Angela's Ashes - Frank McCourt

angela's ashes
frank mccourt
c. 1996
362 pages
completed 5/8/2010

read for: reading western europe challenge, EW new classics

*may contain spoilers*

My father and mother should have stayed in New York where they met and married and where I was born.

Frank McCourt's memoir of his early life. Born in New York at the beginning of the Great Depression, McCourt's family moved to Ireland when he was four. McCourt's memoir begins before his birth and continues through years of abject poverty until he turns nineteen.

I feel a little weird reviewing memoirs, like it's not my place to dislike it because this was actually the author's life. So this review will probably be short.

To be honest, I thought very seriously on several occasions about abandoning this book. I didn't, mostly because that would have been the third book in little more than a month that I had abandoned and I was not down with that, so I stuck it out. I have problems with people who take artistic license with punctuation. I know I've said this before, but I really do believe we have rules on punctuation for a reason. It seems to happen a lot in memoirs especially that people just decide that they have no need for quotation marks. I have a need for quotation marks.

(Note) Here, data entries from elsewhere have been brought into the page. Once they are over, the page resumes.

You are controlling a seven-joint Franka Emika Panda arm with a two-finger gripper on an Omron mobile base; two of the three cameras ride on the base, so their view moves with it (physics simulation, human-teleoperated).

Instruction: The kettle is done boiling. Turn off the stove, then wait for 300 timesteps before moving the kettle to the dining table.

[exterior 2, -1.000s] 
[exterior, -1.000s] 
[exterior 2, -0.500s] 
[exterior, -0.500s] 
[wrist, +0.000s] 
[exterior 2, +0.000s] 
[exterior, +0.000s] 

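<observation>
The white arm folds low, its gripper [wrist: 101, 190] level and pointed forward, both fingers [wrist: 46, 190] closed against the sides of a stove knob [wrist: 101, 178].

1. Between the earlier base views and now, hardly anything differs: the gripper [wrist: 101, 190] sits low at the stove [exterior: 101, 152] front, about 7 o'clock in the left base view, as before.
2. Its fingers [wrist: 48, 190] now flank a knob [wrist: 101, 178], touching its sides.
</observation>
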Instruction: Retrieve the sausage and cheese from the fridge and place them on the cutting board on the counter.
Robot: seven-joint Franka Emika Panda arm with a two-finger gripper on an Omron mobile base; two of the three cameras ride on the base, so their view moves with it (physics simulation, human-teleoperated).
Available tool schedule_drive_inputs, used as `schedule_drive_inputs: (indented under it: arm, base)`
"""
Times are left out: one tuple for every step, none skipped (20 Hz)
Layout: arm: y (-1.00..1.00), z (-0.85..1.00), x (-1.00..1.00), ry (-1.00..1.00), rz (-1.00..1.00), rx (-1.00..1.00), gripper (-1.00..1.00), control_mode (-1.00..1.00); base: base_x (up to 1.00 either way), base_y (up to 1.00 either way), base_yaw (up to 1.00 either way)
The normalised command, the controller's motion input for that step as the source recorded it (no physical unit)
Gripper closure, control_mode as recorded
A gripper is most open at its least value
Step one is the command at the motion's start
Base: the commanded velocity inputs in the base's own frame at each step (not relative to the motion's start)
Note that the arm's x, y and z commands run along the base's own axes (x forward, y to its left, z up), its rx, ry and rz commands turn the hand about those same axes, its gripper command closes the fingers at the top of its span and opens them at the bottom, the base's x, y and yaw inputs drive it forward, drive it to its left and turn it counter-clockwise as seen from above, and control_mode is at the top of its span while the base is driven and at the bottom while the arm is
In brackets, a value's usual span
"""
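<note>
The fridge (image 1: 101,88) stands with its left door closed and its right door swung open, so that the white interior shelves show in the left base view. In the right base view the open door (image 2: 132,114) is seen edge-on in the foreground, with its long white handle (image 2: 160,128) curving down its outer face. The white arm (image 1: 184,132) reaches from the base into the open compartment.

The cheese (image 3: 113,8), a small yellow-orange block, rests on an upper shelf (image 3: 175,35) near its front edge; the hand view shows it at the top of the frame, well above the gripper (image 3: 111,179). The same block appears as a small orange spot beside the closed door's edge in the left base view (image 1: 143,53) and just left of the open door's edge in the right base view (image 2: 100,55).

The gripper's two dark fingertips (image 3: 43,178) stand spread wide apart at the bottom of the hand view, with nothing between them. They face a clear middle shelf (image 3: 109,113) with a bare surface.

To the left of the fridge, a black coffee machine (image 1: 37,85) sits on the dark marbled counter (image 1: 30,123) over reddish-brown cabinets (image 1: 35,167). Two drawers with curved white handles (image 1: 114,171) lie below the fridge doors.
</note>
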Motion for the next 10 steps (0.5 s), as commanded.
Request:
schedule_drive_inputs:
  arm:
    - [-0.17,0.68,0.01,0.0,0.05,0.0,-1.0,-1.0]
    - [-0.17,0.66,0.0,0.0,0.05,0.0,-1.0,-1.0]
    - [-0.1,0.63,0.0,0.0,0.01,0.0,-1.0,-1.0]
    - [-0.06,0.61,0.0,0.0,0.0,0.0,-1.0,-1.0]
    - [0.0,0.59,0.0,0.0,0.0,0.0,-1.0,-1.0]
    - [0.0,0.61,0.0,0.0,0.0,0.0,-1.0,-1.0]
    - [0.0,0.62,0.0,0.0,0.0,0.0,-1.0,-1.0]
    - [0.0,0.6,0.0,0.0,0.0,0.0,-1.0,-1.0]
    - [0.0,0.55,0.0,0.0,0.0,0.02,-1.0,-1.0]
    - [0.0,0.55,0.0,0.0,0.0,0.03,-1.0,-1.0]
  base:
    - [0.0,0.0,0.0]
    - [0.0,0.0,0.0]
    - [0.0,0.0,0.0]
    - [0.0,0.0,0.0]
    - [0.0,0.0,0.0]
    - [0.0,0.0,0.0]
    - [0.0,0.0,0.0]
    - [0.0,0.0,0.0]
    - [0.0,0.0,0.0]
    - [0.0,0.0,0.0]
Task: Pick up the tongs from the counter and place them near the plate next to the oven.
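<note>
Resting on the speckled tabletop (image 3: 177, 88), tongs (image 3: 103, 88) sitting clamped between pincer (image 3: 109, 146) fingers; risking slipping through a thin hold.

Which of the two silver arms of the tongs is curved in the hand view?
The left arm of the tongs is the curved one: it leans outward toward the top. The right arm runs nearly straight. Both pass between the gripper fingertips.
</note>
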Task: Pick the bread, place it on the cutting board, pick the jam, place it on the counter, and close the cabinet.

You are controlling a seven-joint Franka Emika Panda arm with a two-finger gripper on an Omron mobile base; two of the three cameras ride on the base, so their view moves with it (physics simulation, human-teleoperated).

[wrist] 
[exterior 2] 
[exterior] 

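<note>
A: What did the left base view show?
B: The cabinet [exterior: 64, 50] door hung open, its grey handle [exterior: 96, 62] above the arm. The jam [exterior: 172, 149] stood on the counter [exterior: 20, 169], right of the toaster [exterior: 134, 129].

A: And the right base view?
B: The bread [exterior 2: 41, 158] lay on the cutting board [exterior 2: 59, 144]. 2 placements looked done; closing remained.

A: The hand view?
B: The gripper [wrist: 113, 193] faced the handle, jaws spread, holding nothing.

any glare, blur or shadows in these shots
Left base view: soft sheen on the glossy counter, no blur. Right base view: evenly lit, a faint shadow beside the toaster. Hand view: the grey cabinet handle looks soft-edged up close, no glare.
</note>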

The story (should I call it that in a memoir?) is what I really have trouble critiquing because how can one critique what actually happened? As such I will just say that there was only so much detail on such abject poverty that I could take before I began to get irritated with certain people. And then I felt bad that I felt irritated, but I couldn't stop feeling irritated. I think this book was invoking emotions in me that it wasn't supposed to. There were parts of the book I liked. I thought it was really funny and touching in some places, mostly concerning Frank and his brothers. I did really like Frank. Not so much Angela. She was the one I really got irritated with. And then felt bad about. I'm glad I managed to finish this, but I don't think it's going to stick with me.